Product Data with PHP
For this guide, we're going to assume the following you're interested in using Datafiniti's product data to analyze trends in the women's luxury shoe market. Let's say you're a data scientist that's been tasked with the following:
- Collect pricing data on women's luxury shoes from multiple online retailers.
- Sort the data by brand.
- Determine the average price of each brand.
Your environment and data needs:
- You're working with PHP.
- You want to work with CSV or JSON data.
Here are the steps we'll take:
1. Open a code editor
If you want to use PHP to access the Datafiniti API, we're assuming you'll be using a standard code editor to write your PHP code. Open your code editor to get started.
2. Get your API token
The next thing you'll need is your API token. The API token lets you authenticate with Datafiniti API and tells it who you are, what you have access to, and so on. Without it, you can't use the API.
To get your API token, go the Datafiniti Web Portal Settings Page, login, and click on your account name and the top-right. From there, you'll see a link to the "My Account" page, which will take you to a page showing your token. Your API token will be a long string of letters and numbers. Copy the API token or store it somewhere you can easily reference.
For security reasons, your API token will be automatically changed whenever you change your password.
API Key
For the rest of this document, we'll use
AAAXXXXXXXXXXXX
as a substitute example for your actual API token when showing example API calls.
API Key Regen
For security reasons, your API token will be automatically changed whenever you change your password.
3. Run your first search
The first thing we'll do is do a test search that will give us a sense for what sort of data might be available. Eventually we'll refine our search so that we get back the most relevant data.

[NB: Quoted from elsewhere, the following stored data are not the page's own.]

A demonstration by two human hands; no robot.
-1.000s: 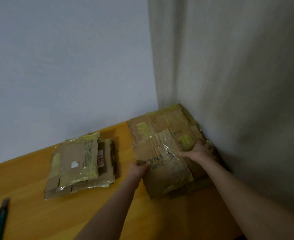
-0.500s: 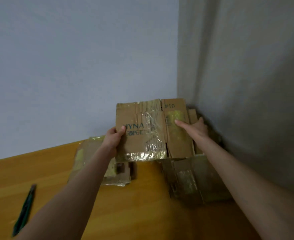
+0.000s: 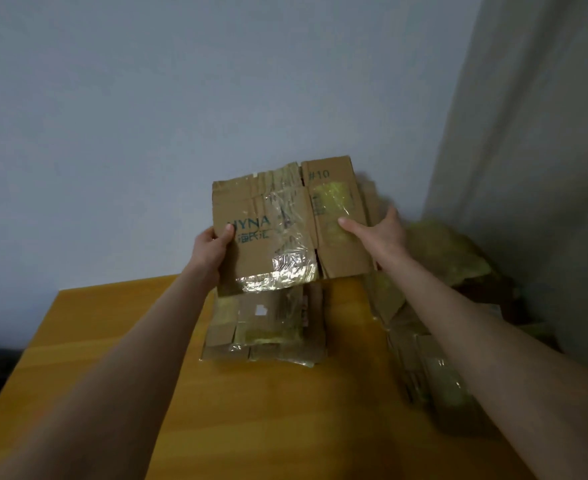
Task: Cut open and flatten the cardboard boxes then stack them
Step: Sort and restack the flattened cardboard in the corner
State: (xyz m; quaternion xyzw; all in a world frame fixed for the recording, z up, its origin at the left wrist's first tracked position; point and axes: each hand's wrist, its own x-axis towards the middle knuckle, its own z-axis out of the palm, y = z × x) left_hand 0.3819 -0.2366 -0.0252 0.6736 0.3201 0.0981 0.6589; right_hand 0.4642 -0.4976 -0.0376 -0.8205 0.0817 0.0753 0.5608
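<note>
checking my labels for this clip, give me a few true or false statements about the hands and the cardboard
1. The left hand and right hand hold the flattened cardboard up off the table. True.
2. The right hand is empty. False: it holds the cardboard's right edge, thumb on the front.
3. The cardboard is marked "#10". True.
4. No other cardboard is on the table. False: a flat stack lies below the held piece, and a pile lies to the right.

Two hands (image 3: 211, 249) (image 3: 387, 233), one held flattened box (image 3: 268, 233), two cardboard piles (image 3: 264, 327) (image 3: 437, 244), one table (image 3: 251, 427)
</note>
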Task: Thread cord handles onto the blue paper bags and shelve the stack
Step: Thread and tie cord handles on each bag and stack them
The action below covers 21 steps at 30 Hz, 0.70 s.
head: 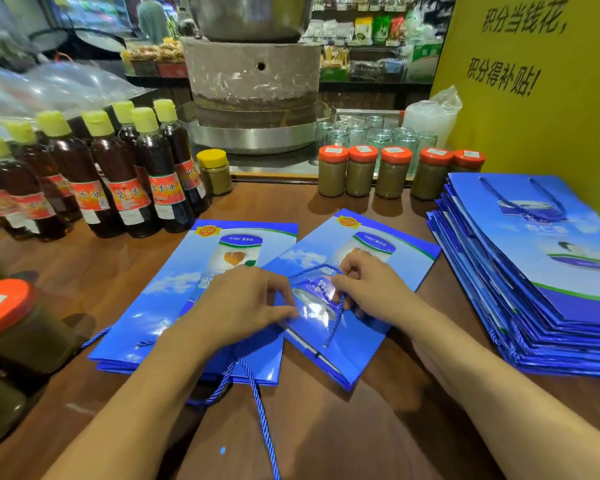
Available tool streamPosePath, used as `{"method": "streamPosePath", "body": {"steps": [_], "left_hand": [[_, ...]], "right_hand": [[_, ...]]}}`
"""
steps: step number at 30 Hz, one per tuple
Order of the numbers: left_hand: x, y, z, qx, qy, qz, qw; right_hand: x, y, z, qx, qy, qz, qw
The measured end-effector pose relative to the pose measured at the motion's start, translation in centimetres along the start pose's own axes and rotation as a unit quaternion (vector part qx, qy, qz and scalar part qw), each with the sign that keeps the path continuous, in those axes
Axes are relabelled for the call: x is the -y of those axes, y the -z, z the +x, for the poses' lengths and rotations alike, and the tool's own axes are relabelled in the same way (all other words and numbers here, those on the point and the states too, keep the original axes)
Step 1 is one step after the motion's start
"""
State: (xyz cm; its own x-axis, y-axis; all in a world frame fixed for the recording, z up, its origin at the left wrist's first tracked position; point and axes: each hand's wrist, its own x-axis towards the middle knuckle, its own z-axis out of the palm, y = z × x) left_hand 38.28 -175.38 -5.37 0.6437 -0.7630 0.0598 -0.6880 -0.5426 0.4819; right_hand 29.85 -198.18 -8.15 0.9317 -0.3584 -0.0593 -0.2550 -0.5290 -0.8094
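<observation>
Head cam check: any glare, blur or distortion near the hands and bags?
Head view: white glare patch on the glossy blue paper bag between the left hand and right hand, both sharp; clear plastic bags top left are blurred; wide-angle bowing tilts the yellow-capped brown oil bottles; soft shadows on the wooden table.

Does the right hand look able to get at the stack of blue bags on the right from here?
Probably yes. The stack lies just to the right of the right hand, with only bare table between them. The hand would first have to let go of the cord it pinches on the bag.
</observation>
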Motion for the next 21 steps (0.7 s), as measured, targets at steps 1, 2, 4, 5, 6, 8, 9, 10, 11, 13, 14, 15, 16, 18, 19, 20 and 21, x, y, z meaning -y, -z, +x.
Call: {"method": "streamPosePath", "body": {"steps": [1,2,4,5,6,8,9,10,11,13,14,15,16,18,19,20,21], "left_hand": [[0.2,-0.1,0.0,0.005,0.016,0.023,1.0],[0.4,-0.2,0.0,0.019,0.026,0.031,0.999],[0.6,-0.5,0.1,0.048,0.033,0.035,0.998],[0.5,-0.6,0.0,0.054,0.036,0.041,0.997],[0.5,-0.7,0.0,0.057,0.037,0.052,0.996],[0.4,-0.8,0.0,0.063,0.035,0.088,0.993],[0.2,-0.9,0.0,0.065,0.033,0.1,0.992],[0.2,-1.0,0.0,0.067,0.033,0.106,0.992],[0.1,-1.0,0.0,0.068,0.033,0.107,0.991],[0.0,-0.9,-0.1,0.069,0.027,0.101,0.992],[-0.1,-1.0,-0.2,0.069,0.016,0.091,0.993],[-0.3,-1.0,-0.2,0.07,-0.002,0.078,0.995],[-0.5,-1.1,-0.3,0.073,-0.025,0.065,0.995],[-1.1,-1.3,-0.4,0.083,-0.058,0.044,0.994],[-1.4,-1.4,-0.5,0.09,-0.063,0.038,0.993],[-1.5,-1.6,-0.5,0.092,-0.066,0.034,0.993],[-1.6,-1.7,-0.4,0.089,-0.069,0.031,0.993]], "right_hand": [[0.0,0.1,0.2,0.004,-0.005,-0.005,1.0],[0.0,0.0,0.4,0.002,-0.001,-0.013,1.0],[-0.2,-0.2,0.3,-0.019,0.026,-0.061,0.998],[-0.3,-0.4,0.1,-0.04,0.044,-0.089,0.994],[-0.5,-0.6,-0.2,-0.06,0.061,-0.1,0.991],[-0.7,-0.8,-0.4,-0.071,0.072,-0.041,0.994],[-0.8,-0.7,-0.6,-0.07,0.067,0.005,0.995],[-1.0,-0.7,-0.6,-0.071,0.067,0.038,0.995],[-1.1,-0.6,-0.7,-0.072,0.07,0.055,0.993],[-1.1,-0.5,-0.8,-0.07,0.079,0.074,0.992],[-1.1,-0.5,-0.8,-0.071,0.082,0.083,0.991],[-1.0,-0.6,-0.9,-0.074,0.083,0.092,0.99],[-0.9,-0.6,-0.9,-0.074,0.084,0.101,0.989],[-0.6,-0.6,-1.0,-0.071,0.096,0.11,0.987],[-0.5,-0.7,-1.0,-0.076,0.114,0.104,0.985],[-0.3,-0.7,-1.0,-0.091,0.138,0.087,0.982],[-0.3,-0.8,-1.1,-0.112,0.163,0.06,0.978]]}}
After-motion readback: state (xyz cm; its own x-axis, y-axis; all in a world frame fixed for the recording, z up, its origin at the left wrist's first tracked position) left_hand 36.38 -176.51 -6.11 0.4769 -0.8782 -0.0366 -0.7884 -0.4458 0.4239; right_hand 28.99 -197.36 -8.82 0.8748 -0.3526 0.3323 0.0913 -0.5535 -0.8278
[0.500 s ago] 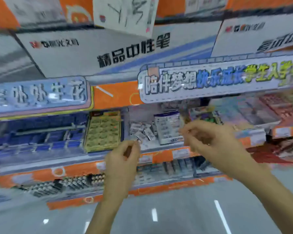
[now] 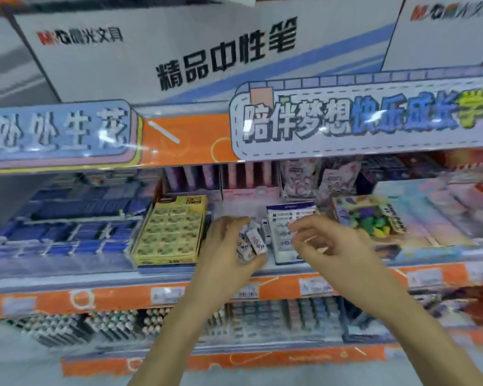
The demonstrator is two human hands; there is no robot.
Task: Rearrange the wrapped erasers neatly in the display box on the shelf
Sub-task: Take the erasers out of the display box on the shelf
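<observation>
Several small white wrapped erasers lie loose in a pale display box on the middle shelf. My left hand is curled around a bunch of these erasers at the box's front. To their right stands a white and blue eraser box, tilted back. My right hand hovers in front of that box, fingers bent and apart, holding nothing that I can see. The picture is blurred.
A yellow box of erasers sits just left of my left hand. Blue packs fill the shelf's left part, colourful packs the right. An orange shelf edge with price tags runs below; pencils lie on the lower shelf.
The view has closed in on the shelf. My left hand has reached into the display box and closed around several erasers. My right hand has come nearer the white and blue box.
</observation>
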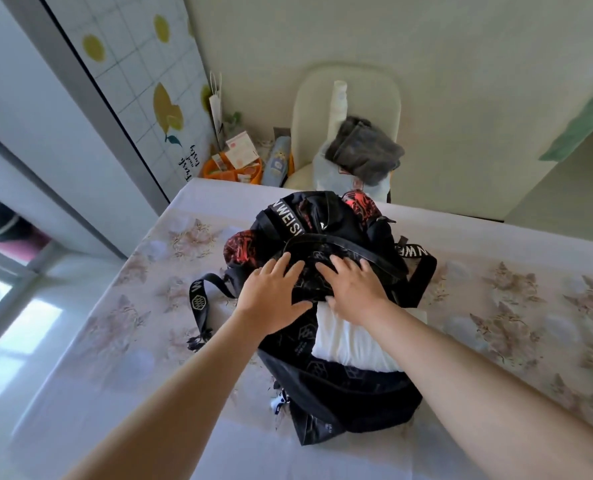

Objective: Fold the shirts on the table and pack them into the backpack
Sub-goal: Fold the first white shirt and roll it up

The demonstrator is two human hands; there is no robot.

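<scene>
Left hand (pixel 271 299) flat on the top flap of the black backpack (pixel 343 393), fingers spread wide, gripping nothing. Right hand (pixel 354 289) just beside it on the same flap, fingers spread too, thumb down at the flap's edge by the white shirt (pixel 347 341). Both hands close together, not touching. Backpack lying in the middle of the table (pixel 115 341), mouth open toward the person. White shirt sitting inside the open mouth, part of it hidden under the flap and the right wrist. Red and black pattern at the far end of the backpack. Black strap (pixel 201 299) with white marks trailing off to the left on the flowery table cover. Behind the table, a cream chair (pixel 309 109) with a grey cloth (pixel 364 150) on it. Orange basket (pixel 232 173) near the chair, by the wall.
</scene>
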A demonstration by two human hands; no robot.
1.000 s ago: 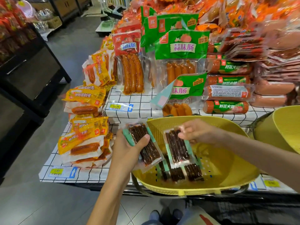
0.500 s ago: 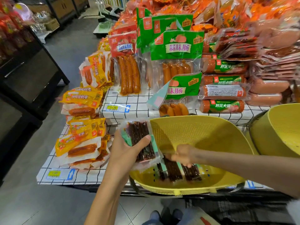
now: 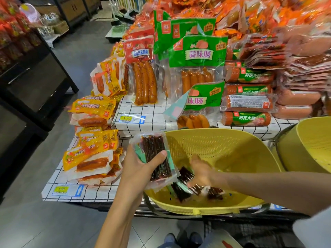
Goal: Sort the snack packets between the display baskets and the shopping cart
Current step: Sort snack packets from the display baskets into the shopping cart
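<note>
Though glossy, flat clear-plastic packet [image 3: 153, 146]

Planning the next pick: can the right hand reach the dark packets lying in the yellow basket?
Probably yes: the right hand is inside the open yellow basket, just at the dark packets; nothing lies between.

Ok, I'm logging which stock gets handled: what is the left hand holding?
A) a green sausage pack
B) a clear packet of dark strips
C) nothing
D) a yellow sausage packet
B: the left hand grips a clear packet of dark strips at the basket edge.
</note>
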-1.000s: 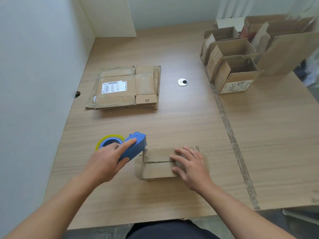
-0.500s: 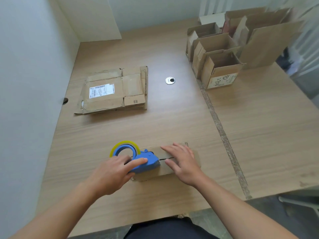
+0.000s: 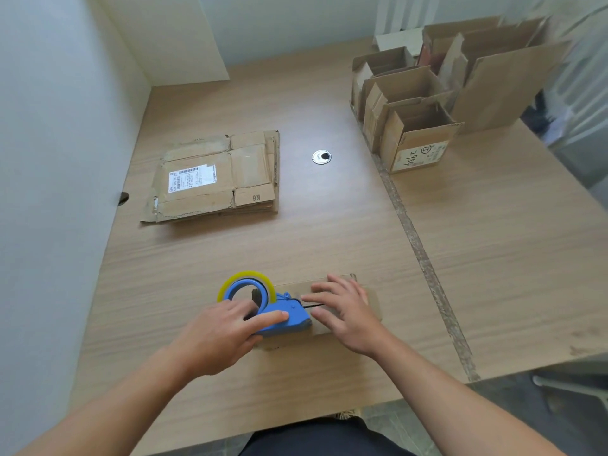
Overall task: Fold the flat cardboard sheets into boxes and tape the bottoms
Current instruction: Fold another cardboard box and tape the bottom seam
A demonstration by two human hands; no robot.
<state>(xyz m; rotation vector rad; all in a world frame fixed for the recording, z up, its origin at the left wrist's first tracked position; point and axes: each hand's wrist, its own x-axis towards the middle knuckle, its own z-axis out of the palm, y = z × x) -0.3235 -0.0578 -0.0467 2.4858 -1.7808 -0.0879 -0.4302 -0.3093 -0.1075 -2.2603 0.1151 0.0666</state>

Since we want hotels, let's try a simple search that will just give us online listings for hotels.
Write the following code in your code editor (replace the dummy API token with your real API token):
<?php
/*
Illustrates an API call to Datafiniti's Business Database for hotels.
*/
$url = 'https://api.datafiniti.co/v4/products/search';
// Set your API parameters here.
$APIToken = 'AAAXXXXXXXXXXXX';
$format = 'JSON';
$query = 'categories:shoes';
$num_records = 1;
$download = false;
$request_body = array(
'query' => $query,
'format' => $format,
'num_records' => $num_records,
'download' => $download
);
$options = array(
'http' => array (
'header' => "Authorization: Bearer " . $APIToken . "\r\n" .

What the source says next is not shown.